- Category: Finance
- Created on Tuesday, September 13 2016 |
- Written by Cher Zevala
Whether you want to start your first business or need to grow your current venture, applying for a loan the first time around can certainly be a daunting process, particularly when women are unfortunately often still looked down upon in the area of finance.
When you add in the fact that funds have become more difficult to secure from banks than they were a decade ago, and that markets around the world are quite volatile these days, it’s even more important to be aware of the best ways to go about obtaining funds. To help you increase your chances of success when it comes to business financing (and to reduce the stress of doing so), read on for four steps you should take today.
Know What You Want to Use the Funds For
There are many questions to ask yourself about your business financing needs, but one of the first should be: what do I want to actually use the funds for? Before you even start to fill out business loan applications, you should first spend time really thinking about if you do need additional funds for the business, and if so, what the cash will be spent on.
When you deal with banks and other lenders, you’ll find that they always want to be clear about the ways in which funds will be used. They look to see that an entrepreneur’s reasoning is sound, and that the capital injection will be used to impact and grow the company in a sensible way, rather than propping up a failing venture, being used to buy unnecessary assets, or to pay for over-the-top office fit-outs or extensions.
Some of the best uses of business loan funds are things such as:
- Financing an essential real estate or capital purchase
- Covering large seasonal sale variances
- Developing software, products, or services which take time to create but pay big dividends in the long run
You might also want to use the funds to grow your business through various marketing channels or by targeting a new demographic. For example, if your current main customers are mothers between 25 and 40 who shop from home, but you have seen many enquiries from single, career-driven women who shop in their lunch break at the office, you could benefit from a specific advertising campaign to target these potential clients.
Plan in Advance
Another good way to secure a loan for your small business is to plan things out in advance. It will make a big difference to your approval chances if you take the time to build relationships with key contacts at lending institutions before you actually need to put in an application.
While it’s sad but true, many lending officers tend to be men who are inclined to approve applications from other men, rather than women. As a result, it pays to take the time to develop contacts in the right places who can see your business acumen and drive. You should try to always think about the loan process before you actually need the funds.
Attempting to secure a business loan under tight time constraints, when you’re desperate for the cash, can negatively affect your chances of success in other ways. Being faced with a short deadline and lots of stress will typically mean that you don’t do such a thorough job on your application, and may result in you rushing through the collation of data and filling out of forms.
Tight deadlines can also cause you to opt for the first lender you look at, rather than spending time to shop around for the best fit for your needs and the best available deal. You may prefer instead to find a lender that specializes in providing loans to businesswomen, or that targets your particular industry.
Prepare Your Financial Documents
You won’t get anywhere with a loan application if you don’t have all the necessary financial documents in place when you submit your paperwork.
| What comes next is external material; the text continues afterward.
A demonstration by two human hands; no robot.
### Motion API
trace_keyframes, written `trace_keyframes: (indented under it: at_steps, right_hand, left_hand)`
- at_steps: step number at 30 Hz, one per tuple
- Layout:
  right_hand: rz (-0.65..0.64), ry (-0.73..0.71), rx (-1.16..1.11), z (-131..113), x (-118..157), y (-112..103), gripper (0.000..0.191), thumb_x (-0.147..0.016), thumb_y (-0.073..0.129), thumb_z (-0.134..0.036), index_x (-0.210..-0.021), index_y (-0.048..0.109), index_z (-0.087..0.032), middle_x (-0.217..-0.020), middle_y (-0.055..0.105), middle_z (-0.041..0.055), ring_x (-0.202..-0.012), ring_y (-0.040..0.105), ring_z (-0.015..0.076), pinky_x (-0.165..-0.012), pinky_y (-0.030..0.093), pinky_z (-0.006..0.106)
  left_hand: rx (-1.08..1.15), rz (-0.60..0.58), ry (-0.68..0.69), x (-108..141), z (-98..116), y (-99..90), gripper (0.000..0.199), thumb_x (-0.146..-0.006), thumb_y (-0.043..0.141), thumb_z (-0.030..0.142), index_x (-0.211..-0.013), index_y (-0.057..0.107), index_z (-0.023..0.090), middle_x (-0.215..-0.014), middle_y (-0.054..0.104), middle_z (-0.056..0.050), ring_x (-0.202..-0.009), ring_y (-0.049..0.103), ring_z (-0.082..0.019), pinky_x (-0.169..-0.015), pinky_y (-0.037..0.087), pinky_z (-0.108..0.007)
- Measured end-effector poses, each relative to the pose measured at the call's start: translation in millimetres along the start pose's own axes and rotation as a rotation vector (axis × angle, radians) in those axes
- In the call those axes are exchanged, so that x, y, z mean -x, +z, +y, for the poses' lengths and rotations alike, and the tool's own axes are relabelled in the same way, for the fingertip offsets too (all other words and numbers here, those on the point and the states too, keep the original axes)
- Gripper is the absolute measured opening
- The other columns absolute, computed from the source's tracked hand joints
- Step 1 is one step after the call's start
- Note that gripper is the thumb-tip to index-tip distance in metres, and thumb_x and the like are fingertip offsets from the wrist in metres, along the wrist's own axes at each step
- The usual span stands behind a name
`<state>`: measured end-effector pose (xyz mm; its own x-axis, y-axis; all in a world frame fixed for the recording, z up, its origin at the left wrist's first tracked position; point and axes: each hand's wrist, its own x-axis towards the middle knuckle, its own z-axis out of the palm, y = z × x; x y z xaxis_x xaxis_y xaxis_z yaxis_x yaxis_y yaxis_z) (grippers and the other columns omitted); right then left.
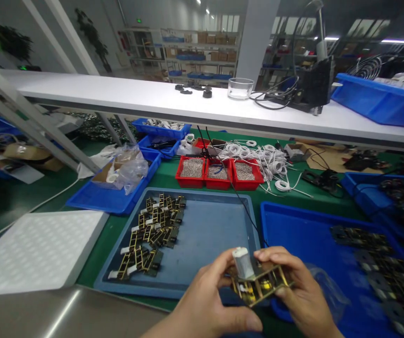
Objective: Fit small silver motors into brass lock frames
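Observation:
Both my hands hold one brass-framed assembly (258,287) with a whitish cylinder standing up from it, over the gap between two trays. My left hand (211,295) grips its left side, the thumb low in front. On the right side, the fingers of my right hand (299,286) are closed round the frame. Several similar assemblies (152,230) lie in the left half of the grey-blue tray (216,197). More dark assemblies (381,277) fill the right side of the blue tray (293,211), where a clear plastic bag (329,291) lies near my right hand.
Behind the trays stand red bins (190,182) of small metal parts, beside coiled white cables (268,157). A white shelf (124,94) crosses above the bench, with a glass dish (240,89) on it. White foam (40,249) lies at the left.

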<state>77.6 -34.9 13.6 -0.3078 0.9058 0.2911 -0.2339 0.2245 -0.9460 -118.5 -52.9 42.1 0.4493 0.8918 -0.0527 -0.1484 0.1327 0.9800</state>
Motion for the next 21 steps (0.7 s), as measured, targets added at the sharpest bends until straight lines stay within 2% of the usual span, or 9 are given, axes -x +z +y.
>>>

Lenders won’t consider approving an application if they can’t read over your current business (and potentially personal) accounts, and see your financial projection and plans for upcoming years.
They need to see that you are a safe financial risk for them and that you will have the capacity to pay back funds on time and in full. Up-to-date financial records are an important step in proving this to them.
It is a good idea to not only have your business books in order, but also your personal information. If your venture is yet to launch, or only in its early stages, you will typically have to provide collateral as security, and will need to show that you have personal assets, and a solid financial history, to do so.
Before you submit any loan application, ensure that tax returns for both yourself and the business have been completed and are up to date (preferably for the last three to five years). Also have business accounts in order that show things such as profit and loss statements, balance sheets, depreciation schedules, sales projections, and the like.
Write a Comprehensive Business Plan
Lastly, another document that most lending institutions will want to see before they approve a loan application is a company business plan. This plan should:
- Be comprehensive and up to date (so nothing that you wrote ten years ago!)
- Show them that you have done your research on your industry and competitors
- Demonstrate that you know your customers
- Highlight your goals and mission statement
- Explain your SWOT analysis that details the strengths, weaknesses, opportunities, and threats for your venture
Business plans helps lenders to see that you have seriously considered the roadmap for your business, and that you aren’t rushing in to try and expand your business when the foundation isn’t there yet.